MLOps Roadmap 2024 | MLOps Roadmap for Beginners
Summary
TLDRIn this video, Analytics Vidya presents a comprehensive 9-month roadmap for aspiring MLOps professionals, guiding viewers from beginner to advanced skills. The roadmap is divided into three quarters, focusing first on offline model training and deployment with tools like Flask, then advancing to cloud deployment using platforms like AWS, Azure, and Docker. The final quarter emphasizes specialized applications in NLP and computer vision, including model training, deployment, and evaluation techniques. Throughout the journey, viewers are encouraged to build a solid portfolio through practical projects, equipping them for success in the evolving field of MLOps.
Takeaways
- 🚀 MLOps is crucial as the demand for professionals who bridge model development and deployment is rapidly increasing.
- 🗺️ The roadmap for 2024 is structured into three quarters, each focusing on different aspects of MLOps skills and tools.
- 💻 Quarter 1 emphasizes offline model training and deployment using Python, Flask, and essential machine learning concepts.
- 📊 Key skills in Quarter 1 include understanding basic machine learning algorithms, evaluation metrics, and version control with Git.
- 📦 Model packaging and serialization are essential for easy deployment; tools like Pickle and Joblib are recommended.
- ☁️ In Quarter 2, the focus shifts to deploying models in the cloud, utilizing platforms like AWS, GCP, or Azure.
- 🐳 Docker and containerization are vital for packaging machine learning models and ensuring compatibility across environments.
- 🔍 Continuous Integration and Continuous Deployment (CI/CD) automate code changes and deployments, enhancing efficiency.
- 📈 Quarter 3 covers advanced topics like implementing MLOps for Natural Language Processing (NLP) and Computer Vision.
- 🤖 Real-time sentiment analysis and medical image anomaly detection are suggested projects for hands-on experience in the final quarter.
Q & A
What is the primary focus of the MLOps roadmap for 2024 presented in the video?
-The primary focus is to guide individuals from beginners to proficient MLOps professionals over a nine-month period, covering essential skills for training, deploying, and managing machine learning models.
How is the nine-month learning journey structured?
-The roadmap is divided into three quarters, each lasting three months, focusing on different aspects of MLOps: offline model training and deployment, cloud deployment, and MLOps for NLP and computer vision.
What key skills should one develop in Quarter 1?
-In Quarter 1, key skills include understanding machine learning algorithms, model evaluation metrics, version control with Git, model packaging, and serving models using web applications like Flask.
What project is suggested for completion in Quarter 1?
-The suggested project is an Air Quality Index prediction model, which should be built and deployed as a Flask API or a Streamlit app.
What are the main goals for Quarter 2 of the roadmap?
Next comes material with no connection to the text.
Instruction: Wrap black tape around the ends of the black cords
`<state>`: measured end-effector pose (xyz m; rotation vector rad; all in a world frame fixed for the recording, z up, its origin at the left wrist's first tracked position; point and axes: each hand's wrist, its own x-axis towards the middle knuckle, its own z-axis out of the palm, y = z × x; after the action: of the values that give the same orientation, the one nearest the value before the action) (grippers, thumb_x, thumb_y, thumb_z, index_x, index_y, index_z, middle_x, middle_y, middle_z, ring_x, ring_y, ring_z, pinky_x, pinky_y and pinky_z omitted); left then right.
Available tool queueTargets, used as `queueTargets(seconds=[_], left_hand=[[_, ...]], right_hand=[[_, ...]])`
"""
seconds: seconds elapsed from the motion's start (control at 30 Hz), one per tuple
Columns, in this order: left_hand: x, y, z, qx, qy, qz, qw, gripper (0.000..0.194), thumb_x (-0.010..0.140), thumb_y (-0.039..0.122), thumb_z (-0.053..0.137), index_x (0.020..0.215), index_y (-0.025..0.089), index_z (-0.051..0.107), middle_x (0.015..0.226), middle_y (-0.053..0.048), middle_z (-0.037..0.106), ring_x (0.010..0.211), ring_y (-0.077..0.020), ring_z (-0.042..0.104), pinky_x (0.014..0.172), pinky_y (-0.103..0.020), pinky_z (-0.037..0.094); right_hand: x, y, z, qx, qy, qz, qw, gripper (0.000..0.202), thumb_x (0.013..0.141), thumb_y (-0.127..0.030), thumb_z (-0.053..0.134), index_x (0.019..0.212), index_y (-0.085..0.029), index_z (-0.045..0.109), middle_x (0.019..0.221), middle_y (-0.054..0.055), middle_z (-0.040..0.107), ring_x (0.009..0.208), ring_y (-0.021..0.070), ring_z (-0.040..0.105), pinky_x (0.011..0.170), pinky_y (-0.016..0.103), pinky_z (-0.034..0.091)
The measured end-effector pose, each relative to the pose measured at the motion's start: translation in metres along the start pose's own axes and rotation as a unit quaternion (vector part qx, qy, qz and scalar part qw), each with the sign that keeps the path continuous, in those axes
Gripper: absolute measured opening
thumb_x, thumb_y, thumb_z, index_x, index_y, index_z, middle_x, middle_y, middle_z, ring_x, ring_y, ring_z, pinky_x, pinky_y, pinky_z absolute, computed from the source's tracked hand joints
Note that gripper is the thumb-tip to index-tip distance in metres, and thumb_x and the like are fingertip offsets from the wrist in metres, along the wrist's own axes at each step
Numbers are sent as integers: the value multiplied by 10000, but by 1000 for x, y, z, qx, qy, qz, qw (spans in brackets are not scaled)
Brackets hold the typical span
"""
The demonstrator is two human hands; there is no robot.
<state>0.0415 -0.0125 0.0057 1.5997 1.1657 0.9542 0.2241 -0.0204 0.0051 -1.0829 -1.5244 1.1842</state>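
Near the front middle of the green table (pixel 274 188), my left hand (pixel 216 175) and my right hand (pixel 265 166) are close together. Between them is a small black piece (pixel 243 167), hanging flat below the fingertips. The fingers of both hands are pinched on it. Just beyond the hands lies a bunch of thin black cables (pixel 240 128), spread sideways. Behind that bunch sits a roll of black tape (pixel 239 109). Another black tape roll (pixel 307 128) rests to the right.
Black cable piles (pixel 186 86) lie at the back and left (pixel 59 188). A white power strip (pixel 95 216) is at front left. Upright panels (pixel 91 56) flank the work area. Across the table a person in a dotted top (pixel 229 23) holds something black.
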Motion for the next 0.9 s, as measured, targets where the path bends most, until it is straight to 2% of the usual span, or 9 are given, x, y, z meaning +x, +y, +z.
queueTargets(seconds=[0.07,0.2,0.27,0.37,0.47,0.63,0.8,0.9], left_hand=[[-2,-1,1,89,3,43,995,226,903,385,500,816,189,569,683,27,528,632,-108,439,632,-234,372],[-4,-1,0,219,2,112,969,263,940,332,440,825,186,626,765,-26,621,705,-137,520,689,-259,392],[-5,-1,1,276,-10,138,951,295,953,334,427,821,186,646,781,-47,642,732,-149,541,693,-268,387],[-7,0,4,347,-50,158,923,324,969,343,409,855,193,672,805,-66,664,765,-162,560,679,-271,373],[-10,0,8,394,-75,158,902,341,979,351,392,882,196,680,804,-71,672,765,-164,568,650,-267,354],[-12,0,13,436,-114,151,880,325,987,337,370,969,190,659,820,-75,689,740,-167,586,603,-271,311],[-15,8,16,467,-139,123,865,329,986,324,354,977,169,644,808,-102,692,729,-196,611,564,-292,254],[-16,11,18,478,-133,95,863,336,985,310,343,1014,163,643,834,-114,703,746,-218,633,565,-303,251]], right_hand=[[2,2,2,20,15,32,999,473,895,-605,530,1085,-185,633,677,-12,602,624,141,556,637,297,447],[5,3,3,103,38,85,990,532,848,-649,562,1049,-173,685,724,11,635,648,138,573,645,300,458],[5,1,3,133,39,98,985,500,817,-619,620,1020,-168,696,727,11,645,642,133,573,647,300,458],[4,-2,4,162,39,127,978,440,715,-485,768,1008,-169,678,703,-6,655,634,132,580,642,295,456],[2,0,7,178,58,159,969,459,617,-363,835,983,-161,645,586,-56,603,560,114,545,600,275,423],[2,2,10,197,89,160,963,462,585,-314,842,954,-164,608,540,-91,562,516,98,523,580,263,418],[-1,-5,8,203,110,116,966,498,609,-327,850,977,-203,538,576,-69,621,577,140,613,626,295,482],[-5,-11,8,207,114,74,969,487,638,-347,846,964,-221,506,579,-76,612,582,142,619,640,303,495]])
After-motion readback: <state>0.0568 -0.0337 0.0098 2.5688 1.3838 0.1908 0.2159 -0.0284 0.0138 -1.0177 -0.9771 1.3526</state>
-Quarter 2 aims to deploy machine learning models in a cloud environment, learn about containerization with Docker, and implement CI/CD practices for automated deployment.
Which cloud platforms are recommended for learning in Quarter 2?
-The recommended cloud platforms include AWS, GCP, Azure, and Heroku, all of which typically offer free credits for new users to get started.
What monitoring and logging tools are suggested for model deployment?
-Suggested tools for monitoring and logging include AWS CloudWatch, Azure Monitor, Google Stackdriver, and open-source tools like Prometheus.
What topics are covered in Quarter 3 regarding NLP?
-In Quarter 3, key topics for NLP include data management and pre-processing, model training with NLP-specific frameworks, and evaluation metrics like BLEU and F1 scores.
What project examples are given for Quarter 3 in NLP and computer vision?
-For NLP, a project on real-time sentiment analysis for social media posts is suggested, while for computer vision, a project on medical image anomaly detection is recommended.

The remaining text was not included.